§ **Problem to work on**: Reproduce the entries from their first line up to and including the line with "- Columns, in". Leave out everything after it.

(Input records begins)

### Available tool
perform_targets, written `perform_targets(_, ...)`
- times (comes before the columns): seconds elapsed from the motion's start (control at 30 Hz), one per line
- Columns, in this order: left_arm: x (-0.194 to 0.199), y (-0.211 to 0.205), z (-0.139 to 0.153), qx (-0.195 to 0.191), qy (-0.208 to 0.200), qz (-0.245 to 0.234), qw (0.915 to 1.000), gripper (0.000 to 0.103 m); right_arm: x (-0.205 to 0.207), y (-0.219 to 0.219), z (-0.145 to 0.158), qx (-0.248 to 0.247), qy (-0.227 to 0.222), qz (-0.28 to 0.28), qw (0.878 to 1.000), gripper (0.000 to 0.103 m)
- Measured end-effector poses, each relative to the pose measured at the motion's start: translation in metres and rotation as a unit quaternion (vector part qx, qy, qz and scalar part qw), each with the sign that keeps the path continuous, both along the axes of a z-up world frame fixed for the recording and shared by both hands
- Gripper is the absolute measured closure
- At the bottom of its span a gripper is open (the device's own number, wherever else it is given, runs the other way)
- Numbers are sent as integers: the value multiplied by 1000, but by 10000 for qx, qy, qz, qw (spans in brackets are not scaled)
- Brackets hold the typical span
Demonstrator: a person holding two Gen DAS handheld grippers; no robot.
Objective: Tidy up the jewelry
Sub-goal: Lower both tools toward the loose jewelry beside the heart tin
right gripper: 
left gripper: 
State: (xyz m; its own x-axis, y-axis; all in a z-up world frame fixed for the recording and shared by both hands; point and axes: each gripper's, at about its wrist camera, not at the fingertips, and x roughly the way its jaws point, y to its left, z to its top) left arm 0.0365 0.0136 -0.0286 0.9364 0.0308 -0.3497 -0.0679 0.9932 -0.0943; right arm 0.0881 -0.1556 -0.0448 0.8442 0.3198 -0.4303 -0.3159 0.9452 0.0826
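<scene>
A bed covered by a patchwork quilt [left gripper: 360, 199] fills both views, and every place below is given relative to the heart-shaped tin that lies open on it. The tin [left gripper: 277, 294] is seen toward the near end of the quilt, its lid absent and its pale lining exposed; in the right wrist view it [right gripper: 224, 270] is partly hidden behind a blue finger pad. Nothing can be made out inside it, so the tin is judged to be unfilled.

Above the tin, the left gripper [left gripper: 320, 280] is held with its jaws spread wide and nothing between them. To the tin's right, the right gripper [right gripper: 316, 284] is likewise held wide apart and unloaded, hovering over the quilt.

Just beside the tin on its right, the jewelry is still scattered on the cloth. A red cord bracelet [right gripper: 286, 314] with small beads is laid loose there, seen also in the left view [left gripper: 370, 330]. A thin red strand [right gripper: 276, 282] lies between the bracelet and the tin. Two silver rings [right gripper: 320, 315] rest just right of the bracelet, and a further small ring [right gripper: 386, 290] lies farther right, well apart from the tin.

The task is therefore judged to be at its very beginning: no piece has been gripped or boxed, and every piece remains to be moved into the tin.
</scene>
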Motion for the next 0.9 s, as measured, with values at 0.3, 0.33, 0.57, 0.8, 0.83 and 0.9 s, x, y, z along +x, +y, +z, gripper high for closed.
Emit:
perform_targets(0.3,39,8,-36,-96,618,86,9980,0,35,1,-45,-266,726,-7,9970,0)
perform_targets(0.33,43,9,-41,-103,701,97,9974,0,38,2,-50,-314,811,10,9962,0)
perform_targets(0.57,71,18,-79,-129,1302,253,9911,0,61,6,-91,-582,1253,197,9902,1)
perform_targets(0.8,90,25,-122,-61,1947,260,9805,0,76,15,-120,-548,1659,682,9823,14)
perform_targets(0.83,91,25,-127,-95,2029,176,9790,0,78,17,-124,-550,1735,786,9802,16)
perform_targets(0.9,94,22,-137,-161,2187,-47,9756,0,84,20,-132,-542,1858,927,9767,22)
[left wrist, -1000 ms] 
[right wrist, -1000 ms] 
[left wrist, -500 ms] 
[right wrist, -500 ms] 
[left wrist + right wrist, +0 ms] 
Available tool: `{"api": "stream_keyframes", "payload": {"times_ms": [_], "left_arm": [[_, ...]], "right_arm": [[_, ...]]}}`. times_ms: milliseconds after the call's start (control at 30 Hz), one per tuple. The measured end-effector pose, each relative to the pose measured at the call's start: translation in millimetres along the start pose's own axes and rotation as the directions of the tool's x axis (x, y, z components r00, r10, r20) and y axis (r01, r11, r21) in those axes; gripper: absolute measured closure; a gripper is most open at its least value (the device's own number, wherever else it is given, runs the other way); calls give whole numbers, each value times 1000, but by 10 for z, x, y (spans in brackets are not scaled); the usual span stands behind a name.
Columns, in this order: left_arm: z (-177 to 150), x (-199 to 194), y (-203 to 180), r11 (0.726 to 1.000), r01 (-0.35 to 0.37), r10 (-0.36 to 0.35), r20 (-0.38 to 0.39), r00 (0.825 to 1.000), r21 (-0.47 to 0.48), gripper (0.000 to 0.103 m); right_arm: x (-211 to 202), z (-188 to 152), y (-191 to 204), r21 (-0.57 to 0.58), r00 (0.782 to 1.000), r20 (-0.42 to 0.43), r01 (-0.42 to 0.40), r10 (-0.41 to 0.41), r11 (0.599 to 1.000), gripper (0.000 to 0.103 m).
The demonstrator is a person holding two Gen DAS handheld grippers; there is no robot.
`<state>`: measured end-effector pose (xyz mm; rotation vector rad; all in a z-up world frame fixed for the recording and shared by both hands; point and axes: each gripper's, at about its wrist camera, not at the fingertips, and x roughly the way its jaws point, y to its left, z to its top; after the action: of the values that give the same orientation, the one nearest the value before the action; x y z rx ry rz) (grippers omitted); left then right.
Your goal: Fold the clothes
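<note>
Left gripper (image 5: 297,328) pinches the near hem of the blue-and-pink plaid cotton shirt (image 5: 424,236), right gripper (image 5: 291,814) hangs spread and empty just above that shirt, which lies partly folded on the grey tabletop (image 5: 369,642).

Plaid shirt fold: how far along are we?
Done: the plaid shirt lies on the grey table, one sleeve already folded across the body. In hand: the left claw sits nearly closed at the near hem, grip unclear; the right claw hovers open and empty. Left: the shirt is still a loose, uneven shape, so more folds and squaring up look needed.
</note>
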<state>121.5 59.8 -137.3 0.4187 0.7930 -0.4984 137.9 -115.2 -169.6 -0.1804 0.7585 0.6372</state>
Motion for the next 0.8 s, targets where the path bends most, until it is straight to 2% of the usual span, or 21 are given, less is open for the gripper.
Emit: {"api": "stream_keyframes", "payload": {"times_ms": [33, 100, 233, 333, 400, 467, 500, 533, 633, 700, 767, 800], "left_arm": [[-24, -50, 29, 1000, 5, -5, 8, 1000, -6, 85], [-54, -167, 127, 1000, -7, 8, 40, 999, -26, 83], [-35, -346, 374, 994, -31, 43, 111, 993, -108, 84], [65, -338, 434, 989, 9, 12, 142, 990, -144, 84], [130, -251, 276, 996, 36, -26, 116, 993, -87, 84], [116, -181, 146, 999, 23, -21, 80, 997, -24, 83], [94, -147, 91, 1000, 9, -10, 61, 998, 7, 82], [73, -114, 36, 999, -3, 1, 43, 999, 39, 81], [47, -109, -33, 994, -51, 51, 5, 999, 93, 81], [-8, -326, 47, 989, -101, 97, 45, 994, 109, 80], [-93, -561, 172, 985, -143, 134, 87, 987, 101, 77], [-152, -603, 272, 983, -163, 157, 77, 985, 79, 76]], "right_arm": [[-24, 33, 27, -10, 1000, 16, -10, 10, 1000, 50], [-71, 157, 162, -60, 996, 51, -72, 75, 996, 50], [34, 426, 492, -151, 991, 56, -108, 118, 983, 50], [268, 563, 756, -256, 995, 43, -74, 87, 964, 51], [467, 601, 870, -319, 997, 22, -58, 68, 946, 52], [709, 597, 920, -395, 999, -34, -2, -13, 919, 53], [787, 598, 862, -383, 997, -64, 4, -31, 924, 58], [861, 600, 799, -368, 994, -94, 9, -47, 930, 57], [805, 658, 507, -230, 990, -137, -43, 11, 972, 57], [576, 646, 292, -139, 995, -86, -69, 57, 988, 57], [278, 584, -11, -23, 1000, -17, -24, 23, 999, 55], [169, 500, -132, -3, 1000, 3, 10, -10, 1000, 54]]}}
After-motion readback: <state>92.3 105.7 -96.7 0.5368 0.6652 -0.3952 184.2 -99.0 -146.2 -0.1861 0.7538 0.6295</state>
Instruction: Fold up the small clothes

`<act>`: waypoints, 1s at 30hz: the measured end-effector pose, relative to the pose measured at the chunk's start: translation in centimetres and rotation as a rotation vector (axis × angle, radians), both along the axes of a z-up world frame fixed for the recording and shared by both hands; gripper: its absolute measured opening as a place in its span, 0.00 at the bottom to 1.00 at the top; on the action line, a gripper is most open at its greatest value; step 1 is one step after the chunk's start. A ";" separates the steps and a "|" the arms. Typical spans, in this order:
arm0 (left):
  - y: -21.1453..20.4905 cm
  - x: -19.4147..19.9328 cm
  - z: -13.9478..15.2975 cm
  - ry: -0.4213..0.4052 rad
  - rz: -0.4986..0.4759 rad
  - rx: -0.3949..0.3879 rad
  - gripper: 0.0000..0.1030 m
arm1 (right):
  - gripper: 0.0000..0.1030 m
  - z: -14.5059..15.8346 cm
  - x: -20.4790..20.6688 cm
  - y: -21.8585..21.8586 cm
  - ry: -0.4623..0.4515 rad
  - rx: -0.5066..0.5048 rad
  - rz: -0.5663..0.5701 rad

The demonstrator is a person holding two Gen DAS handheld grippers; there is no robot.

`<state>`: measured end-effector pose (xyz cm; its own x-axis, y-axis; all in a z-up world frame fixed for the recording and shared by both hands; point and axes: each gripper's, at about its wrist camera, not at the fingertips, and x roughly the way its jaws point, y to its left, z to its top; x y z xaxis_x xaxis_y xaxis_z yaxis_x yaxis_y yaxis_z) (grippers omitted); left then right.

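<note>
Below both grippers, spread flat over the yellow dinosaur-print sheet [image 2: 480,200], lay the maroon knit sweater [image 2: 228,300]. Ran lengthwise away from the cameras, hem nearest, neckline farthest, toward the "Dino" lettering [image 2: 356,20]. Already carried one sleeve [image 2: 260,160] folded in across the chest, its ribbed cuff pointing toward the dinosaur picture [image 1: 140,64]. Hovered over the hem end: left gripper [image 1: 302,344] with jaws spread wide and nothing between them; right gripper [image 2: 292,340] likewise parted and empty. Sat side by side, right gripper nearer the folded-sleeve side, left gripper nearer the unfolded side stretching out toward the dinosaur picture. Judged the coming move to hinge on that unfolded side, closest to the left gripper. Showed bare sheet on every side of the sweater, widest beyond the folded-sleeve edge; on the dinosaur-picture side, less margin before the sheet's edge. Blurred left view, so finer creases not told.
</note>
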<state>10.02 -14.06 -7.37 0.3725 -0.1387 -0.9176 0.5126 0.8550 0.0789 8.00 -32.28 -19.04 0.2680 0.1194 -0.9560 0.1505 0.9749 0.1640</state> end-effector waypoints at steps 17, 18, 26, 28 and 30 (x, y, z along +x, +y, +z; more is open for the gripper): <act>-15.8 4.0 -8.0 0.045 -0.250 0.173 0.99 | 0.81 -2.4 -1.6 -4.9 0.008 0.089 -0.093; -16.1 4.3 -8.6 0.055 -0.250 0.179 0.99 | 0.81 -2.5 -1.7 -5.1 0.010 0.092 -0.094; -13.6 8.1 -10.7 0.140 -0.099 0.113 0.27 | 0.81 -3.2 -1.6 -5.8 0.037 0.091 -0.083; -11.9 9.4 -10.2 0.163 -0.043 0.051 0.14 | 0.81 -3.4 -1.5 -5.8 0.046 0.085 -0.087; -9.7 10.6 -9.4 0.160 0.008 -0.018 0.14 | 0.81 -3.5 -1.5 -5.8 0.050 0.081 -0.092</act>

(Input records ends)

§ **Output for this exercise**:
### Available tool
perform_targets, written `perform_targets(_, ...)`
- times (comes before the columns): seconds elapsed from the motion's start (control at 30 Hz), one per line
- Columns, in this order: left_arm: x (-0.194 to 0.199), y (-0.211 to 0.205), z (-0.139 to 0.153), qx (-0.195 to 0.191), qy (-0.208 to 0.200), qz (-0.245 to 0.234), qw (0.915 to 1.000), gripper (0.000 to 0.103 m); right_arm: x (-0.205 to 0.207), y (-0.219 to 0.219), z (-0.145 to 0.158), qx (-0.248 to 0.247), qy (-0.227 to 0.222), qz (-0.28 to 0.28), qw (0.878 to 1.000), gripper (0.000 to 0.103 m)

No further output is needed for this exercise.